Your instructions:
Among the entries below, count the lines with "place" in them and state the total without comment.

# # # #

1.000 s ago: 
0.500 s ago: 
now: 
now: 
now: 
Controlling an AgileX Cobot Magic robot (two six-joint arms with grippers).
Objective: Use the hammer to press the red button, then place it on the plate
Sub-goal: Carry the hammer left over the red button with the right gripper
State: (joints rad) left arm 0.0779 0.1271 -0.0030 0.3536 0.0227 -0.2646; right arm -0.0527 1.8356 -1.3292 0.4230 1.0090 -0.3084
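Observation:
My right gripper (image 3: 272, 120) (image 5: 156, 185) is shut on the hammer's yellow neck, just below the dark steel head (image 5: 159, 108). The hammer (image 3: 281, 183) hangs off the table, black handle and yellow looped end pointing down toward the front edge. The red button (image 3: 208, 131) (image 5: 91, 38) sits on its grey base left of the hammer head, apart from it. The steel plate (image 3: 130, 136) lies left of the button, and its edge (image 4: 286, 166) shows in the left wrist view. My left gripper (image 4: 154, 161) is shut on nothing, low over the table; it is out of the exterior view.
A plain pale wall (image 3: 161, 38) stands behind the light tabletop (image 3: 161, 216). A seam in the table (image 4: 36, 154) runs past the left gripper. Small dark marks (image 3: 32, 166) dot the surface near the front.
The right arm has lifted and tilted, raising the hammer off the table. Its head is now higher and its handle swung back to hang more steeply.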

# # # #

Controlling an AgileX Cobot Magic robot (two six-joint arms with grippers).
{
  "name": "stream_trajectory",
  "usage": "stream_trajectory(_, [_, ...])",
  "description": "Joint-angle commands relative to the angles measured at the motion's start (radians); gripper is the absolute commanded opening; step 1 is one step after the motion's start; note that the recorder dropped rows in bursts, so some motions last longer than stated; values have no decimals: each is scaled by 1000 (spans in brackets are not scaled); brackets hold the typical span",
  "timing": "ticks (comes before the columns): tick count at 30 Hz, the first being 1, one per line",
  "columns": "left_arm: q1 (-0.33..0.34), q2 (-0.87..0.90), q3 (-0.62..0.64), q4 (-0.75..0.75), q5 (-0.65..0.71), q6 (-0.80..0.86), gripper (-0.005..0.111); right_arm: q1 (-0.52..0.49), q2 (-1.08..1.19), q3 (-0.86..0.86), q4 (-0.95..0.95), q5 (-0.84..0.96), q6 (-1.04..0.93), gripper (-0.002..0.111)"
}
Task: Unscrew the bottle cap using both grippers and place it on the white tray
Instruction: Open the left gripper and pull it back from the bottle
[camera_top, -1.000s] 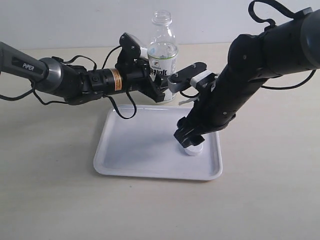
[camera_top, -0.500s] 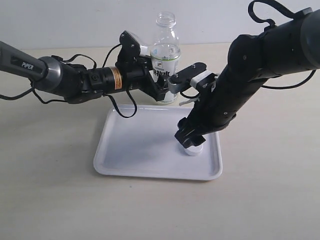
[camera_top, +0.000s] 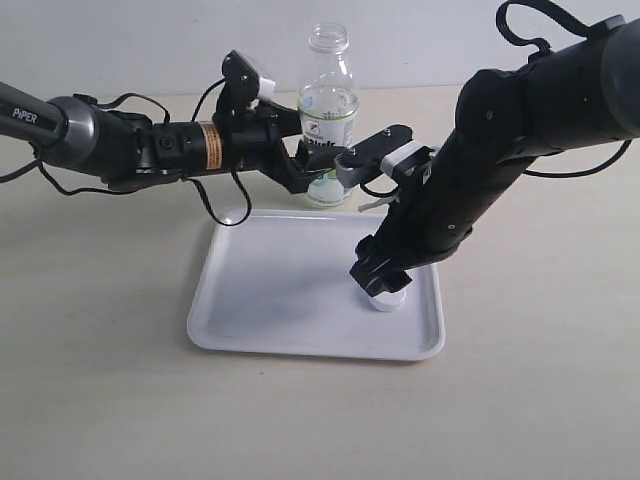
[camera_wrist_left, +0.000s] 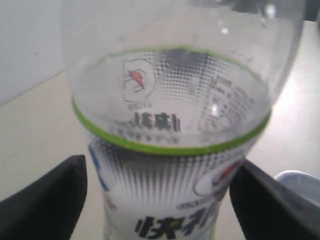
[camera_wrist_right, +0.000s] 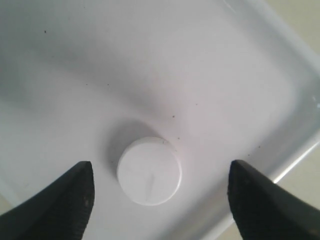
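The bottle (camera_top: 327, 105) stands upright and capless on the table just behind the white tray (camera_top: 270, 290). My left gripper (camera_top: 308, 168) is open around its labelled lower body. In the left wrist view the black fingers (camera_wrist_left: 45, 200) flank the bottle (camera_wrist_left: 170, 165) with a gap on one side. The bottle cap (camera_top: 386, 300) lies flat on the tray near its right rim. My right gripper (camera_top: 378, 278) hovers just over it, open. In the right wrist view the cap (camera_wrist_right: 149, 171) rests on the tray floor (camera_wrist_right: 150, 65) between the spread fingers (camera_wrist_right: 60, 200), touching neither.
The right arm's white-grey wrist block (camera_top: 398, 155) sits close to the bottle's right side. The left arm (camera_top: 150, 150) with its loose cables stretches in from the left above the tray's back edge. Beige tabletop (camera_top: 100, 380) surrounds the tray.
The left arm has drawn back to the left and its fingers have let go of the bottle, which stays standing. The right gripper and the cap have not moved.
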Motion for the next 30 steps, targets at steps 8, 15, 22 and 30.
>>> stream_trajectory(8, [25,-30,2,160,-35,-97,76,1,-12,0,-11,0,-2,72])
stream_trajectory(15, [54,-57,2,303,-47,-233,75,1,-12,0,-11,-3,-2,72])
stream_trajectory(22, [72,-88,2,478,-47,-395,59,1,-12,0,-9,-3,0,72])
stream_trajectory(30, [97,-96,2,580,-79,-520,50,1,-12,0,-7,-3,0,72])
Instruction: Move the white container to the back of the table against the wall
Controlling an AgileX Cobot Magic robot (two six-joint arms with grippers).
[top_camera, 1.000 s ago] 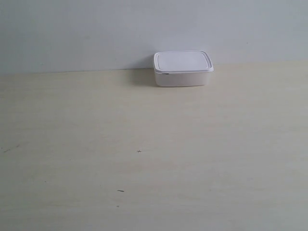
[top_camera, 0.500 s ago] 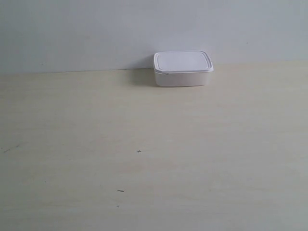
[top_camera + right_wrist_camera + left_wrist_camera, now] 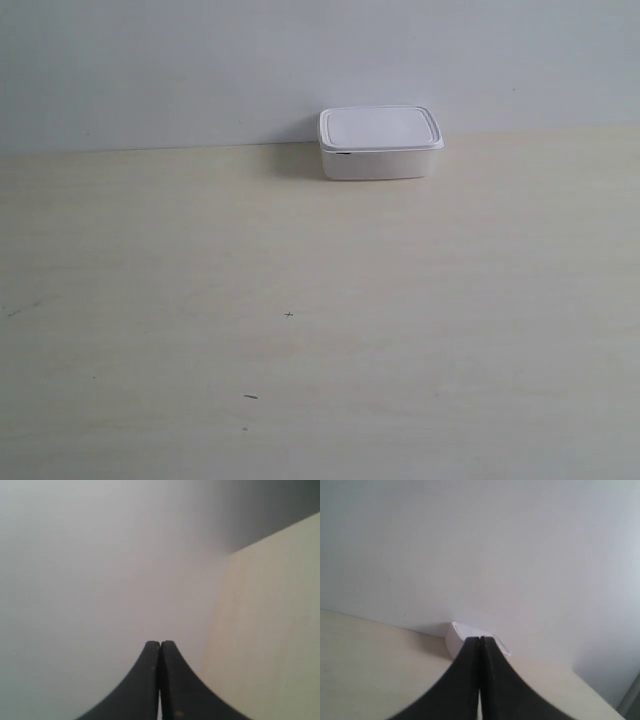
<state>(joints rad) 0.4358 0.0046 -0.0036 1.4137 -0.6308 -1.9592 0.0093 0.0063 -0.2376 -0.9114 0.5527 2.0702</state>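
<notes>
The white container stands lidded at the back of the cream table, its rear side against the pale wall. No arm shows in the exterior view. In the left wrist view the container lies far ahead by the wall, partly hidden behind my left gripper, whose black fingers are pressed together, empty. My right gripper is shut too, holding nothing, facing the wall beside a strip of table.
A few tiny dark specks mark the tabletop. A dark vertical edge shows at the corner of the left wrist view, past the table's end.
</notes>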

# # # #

Answer to the problem:
2